Delhi has a semi-arid climate with high variation between summer and winter temperatures. Summers are long, from early April to October, with the monsoon season in between. During the summer season, the city faces extreme power and water shortages.[8] Winter starts in November and peaks in January and is notorious for its heavy fog, which often disrupts road, air, and rail traffic. Extreme temperatures range from 30.9 ºF (-0.6 ºC). The annual mean temperature is 77 ºF (25 ºC); monthly mean temperatures range from 58 ºF to 92 ºF (14 ºC to 33 ºC). The average annual rainfall is approximately 28 in (714 mm), most of which is during the monsoons in July and August. The average date of the advent of monsoon winds in Delhi is June 29.

Civic Administration

Map showing the nine districts of Delhi

The Delhi metropolitan area lies within the National Capital Territory of Delhi (NCT). The NCT has three local municipal corporations: Municipal Corporation of Delhi (MCD), New Delhi Municipal Council (NDMC) and Delhi Cantonment Board. MCD is one of the largest municipal corporations in the world providing civic amenities to an estimated 13.8 million people. The capital of India, New Delhi, falls under the administration of NDMC. The chairperson of the NDMC is appointed by the Government of India in consultation with the Chief Minister of Delhi.
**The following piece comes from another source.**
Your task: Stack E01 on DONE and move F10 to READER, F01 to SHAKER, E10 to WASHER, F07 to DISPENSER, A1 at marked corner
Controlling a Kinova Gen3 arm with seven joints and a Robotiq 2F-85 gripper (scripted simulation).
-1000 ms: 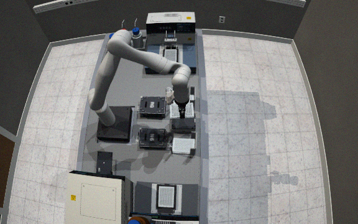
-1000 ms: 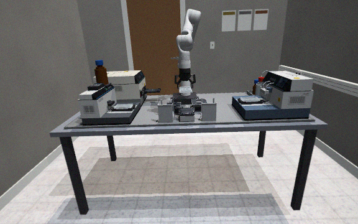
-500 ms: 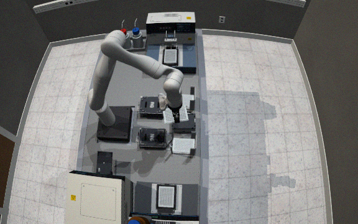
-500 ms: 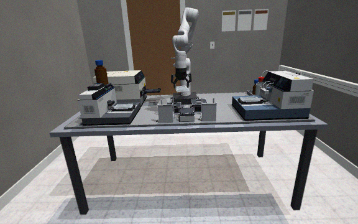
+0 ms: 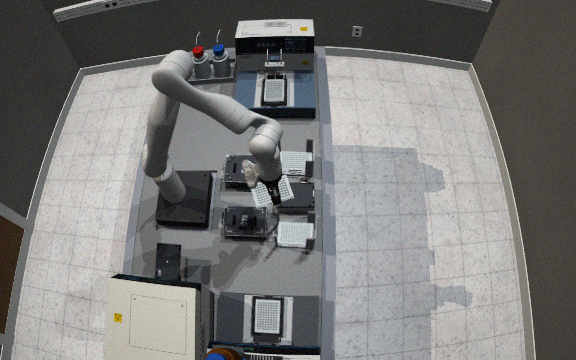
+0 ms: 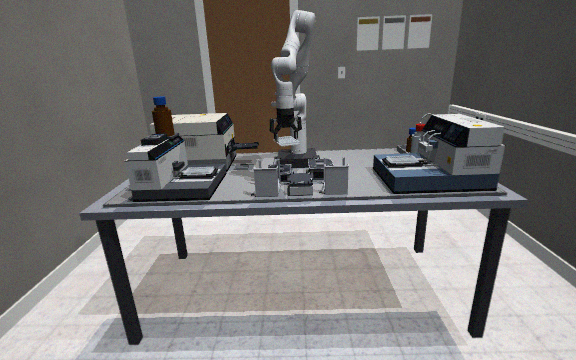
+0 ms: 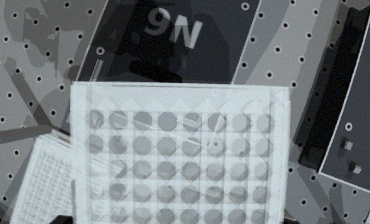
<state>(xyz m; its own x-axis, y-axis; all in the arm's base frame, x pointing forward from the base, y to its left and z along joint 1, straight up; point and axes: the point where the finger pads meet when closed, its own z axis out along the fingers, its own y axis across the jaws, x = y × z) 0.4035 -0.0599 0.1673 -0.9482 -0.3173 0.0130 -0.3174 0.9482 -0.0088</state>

Delhi has four major satellite cities which lie outside the National Capital Territory of Delhi. These are Gurgaon and Faridabad (in Haryana), and New Okhla Industrial Development Authority (NOIDA) and Ghaziabad (in Uttar Pradesh). Delhi is divided into nine districts. Each district (division) is headed by a Deputy Commissioner and has three subdivisions. A Subdivision Magistrate heads each subdivision. All Deputy Commissioners report to the Divisional Commissioner. The District Administration of Delhi is the enforcing department for all kinds of State and Central Government policies and exercises supervisory powers over numerous other functionaries of the Government.

The Delhi High Court exercises jurisdiction over Delhi. Delhi also has lower courts; the Small Causes Court for civil cases, and the Sessions Court for criminal cases. The Delhi Police, headed by the Police Commissioner, is one of the largest metropolitan police forces in the world. Delhi is administratively divided into nine police-zones, which are further subdivided into 95 local police stations.

Government and Politics

The North Block in New Delhi houses the Indian Home Ministry and Ministry of Finance.
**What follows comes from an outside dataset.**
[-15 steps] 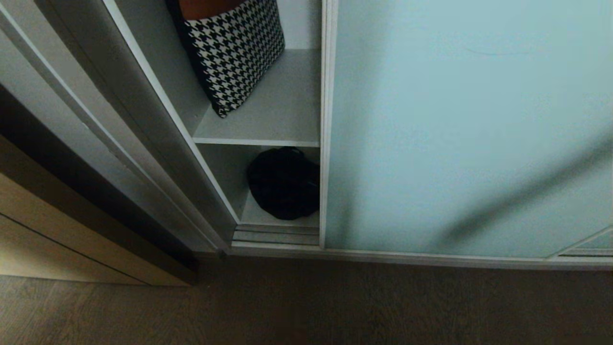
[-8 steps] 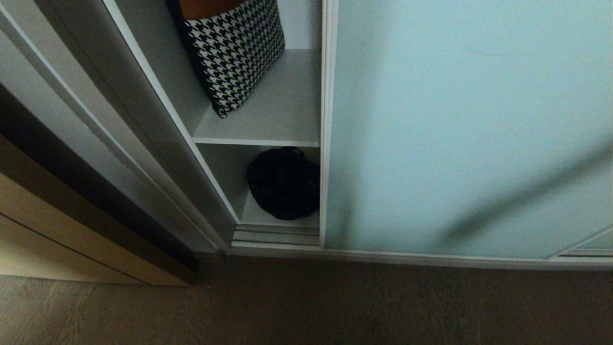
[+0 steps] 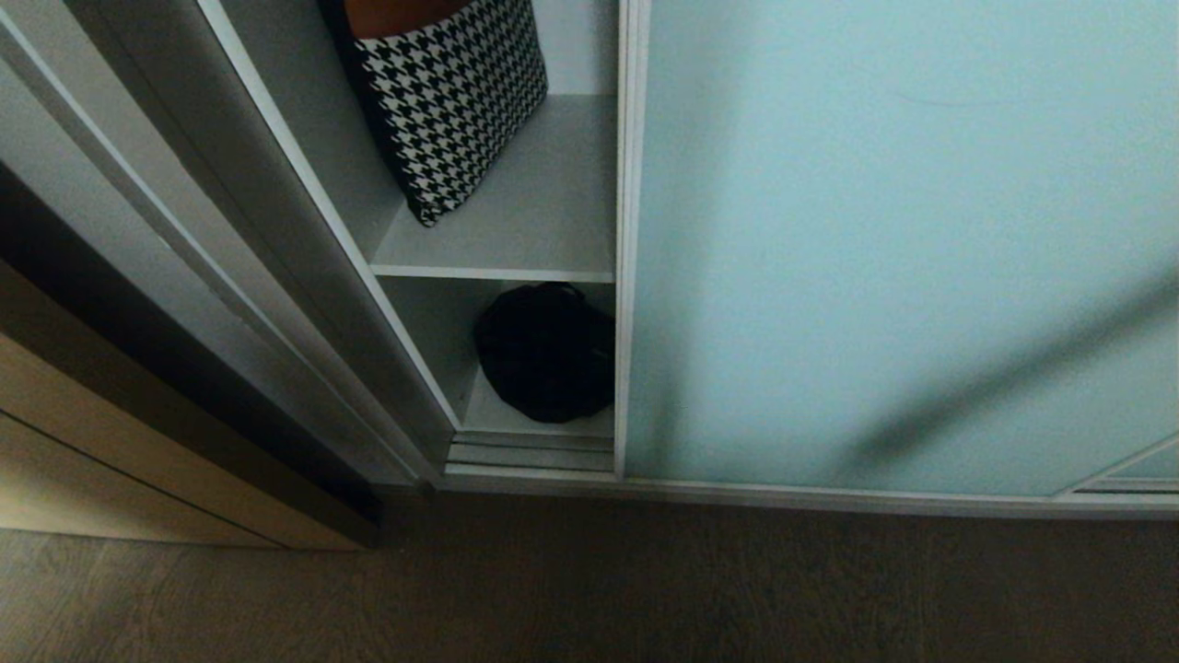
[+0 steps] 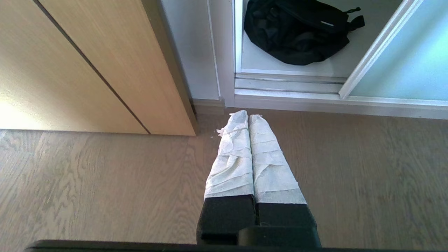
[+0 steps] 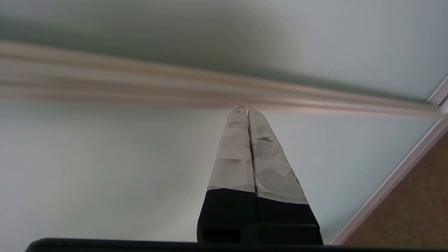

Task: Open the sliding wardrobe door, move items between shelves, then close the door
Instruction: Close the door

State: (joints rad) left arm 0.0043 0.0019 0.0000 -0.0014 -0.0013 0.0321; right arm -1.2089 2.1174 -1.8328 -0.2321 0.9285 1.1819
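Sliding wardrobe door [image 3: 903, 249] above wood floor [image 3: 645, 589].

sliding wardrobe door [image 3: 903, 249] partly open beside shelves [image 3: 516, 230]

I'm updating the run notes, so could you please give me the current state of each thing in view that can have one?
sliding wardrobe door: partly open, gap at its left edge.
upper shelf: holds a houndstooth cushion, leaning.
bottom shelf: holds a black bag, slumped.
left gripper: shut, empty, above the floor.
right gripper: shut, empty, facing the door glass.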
As a special Union Territory, the National Capital Territory of Delhi has its own Legislative Assembly, Lieutenant Governor, Council of Ministers and Chief Minister. The legislative assembly seats are filled by direct election from territorial constituencies in the NCT. However, the Union Government of India and the Government of National Capital Territory of Delhi jointly administer New Delhi. The legislative assembly was re-established in 1993 for the first time since 1956, with direct federal rule in the span. In addition, the Municipal Corporation of Delhi (MCD) handles civic administration for the city as part of the Panchayati Raj act. New Delhi, an urban area in Delhi, is the seat of both the State Government of Delhi and the Government of India. The Parliament of India, the Rashtrapati Bhavan (Presidential Palace) and the Supreme Court of India are located in New Delhi. There are 70 assembly constituencies and seven Lok Sabha (Indian parliament's lower house) constituencies in Delhi.
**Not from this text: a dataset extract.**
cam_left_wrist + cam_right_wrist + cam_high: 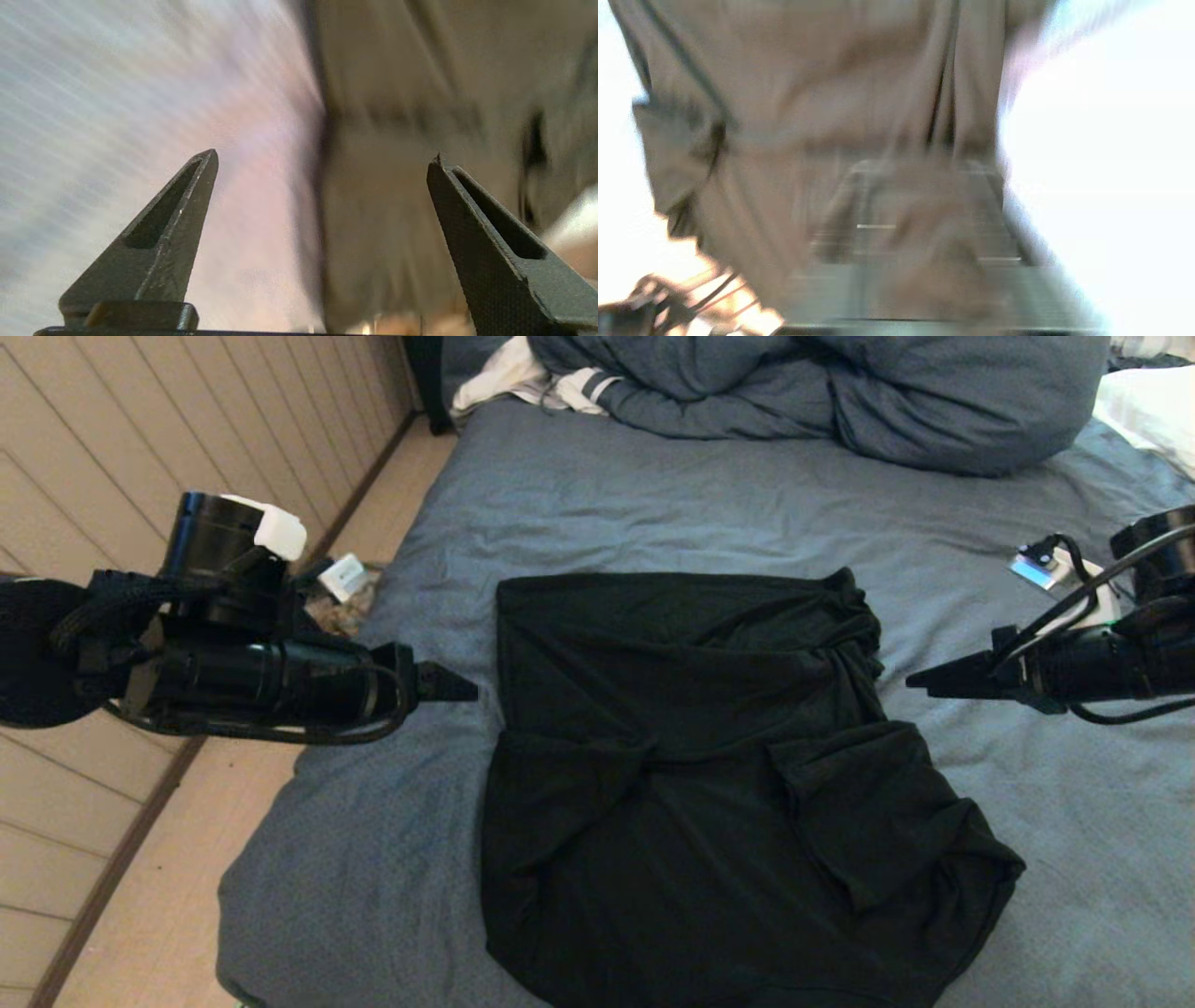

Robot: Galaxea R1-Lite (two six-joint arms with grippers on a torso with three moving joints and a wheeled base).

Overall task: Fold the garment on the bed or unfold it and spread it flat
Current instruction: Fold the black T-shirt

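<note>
Left gripper [462, 689]: while the fold is sitting finished-looking, it is hanging beside the shirt, jaws spread wide, gripping nothing;
Right gripper [920, 679]: hovering opposite, holding nothing; opening unclear;
Garment [709, 775]: lying folded mid-bed [653, 513], sleeves tucked inward, probably to square it.
</note>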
The previously mentioned influx of immigrants into Delhi has helped cause a number of seemingly unsolvable problems to the city’s infrastructure. Rapid development has required all the ingenuity of city planners to provide sufficient clean water, sanitation, and power for the population.

Water supply

The water supply in Delhi is managed by the Delhi Jal Board (DJB). The Bhakra storage is the largest water source for DJB, followed by river Yamuna and Ganges. With falling groundwater level and rising population density, Delhi faces severely acute water shortage.


In 1997, Delhi Vidyut Board (DVB) replaced Delhi Electric Supply Undertaking which was managed by the MCD. The DVB itself cannot generate adequate power to meet the city's demand and borrows power from India's Northern Region Grid. As a result, Delhi faces a power shortage resulting in frequent blackouts and brownouts, especially during the summer season when energy demand is at its peak. Several industrial units in Delhi rely on their own electrical generators to meet their electric demand and for back up during Delhi's frequent and disruptive power cuts. The power sector in Delhi was handed over to private companies in recent years.


The crowded nature of Delhi Old Market shows some of the traditional aspects of the economy of India.

Delhi is the largest commercial center in northern India. Delhi's workforce constitutes about one third of the population. Key service industries are information technology, telecommunications, hotels, banking, media and tourism. Construction, power, health and community services, and real estate are also important to the city's economy. Delhi has one of India's largest and fastest growing retail industries. Delhi's large consumer market and the availability of skilled labor has also attracted foreign investment.

However, as in the rest of India, the fast growth of retail is expected to impact the traditional unorganized retail trading system.[9]


Auto rickshaws are one of the most popular means of public transportation in Delhi.
Delhi metro, operated by the Delhi Metro Rail Corporation Limited

Public transport in Delhi is provided by buses, auto rickshaws, a rapid transit system, taxis and suburban railways. Buses are the most popular means of transport catering to about 60 percent of the total demand. The state-owned Delhi Transport Corporation (DTC) is a major bus service provider for the city. At 1194 mi (1922 km) of road length per 62 mi² (100 km²), Delhi has one of the highest road densities in India. Delhi is well connected to other parts of India by five National Highways: NH 1, 2, 8, 10 and 24. Roads in Delhi are maintained by MCD (Municipal Corporation of Delhi), NDMC, Delhi Cantonment Board, Public Works Department (PWD) and Delhi Development Authority.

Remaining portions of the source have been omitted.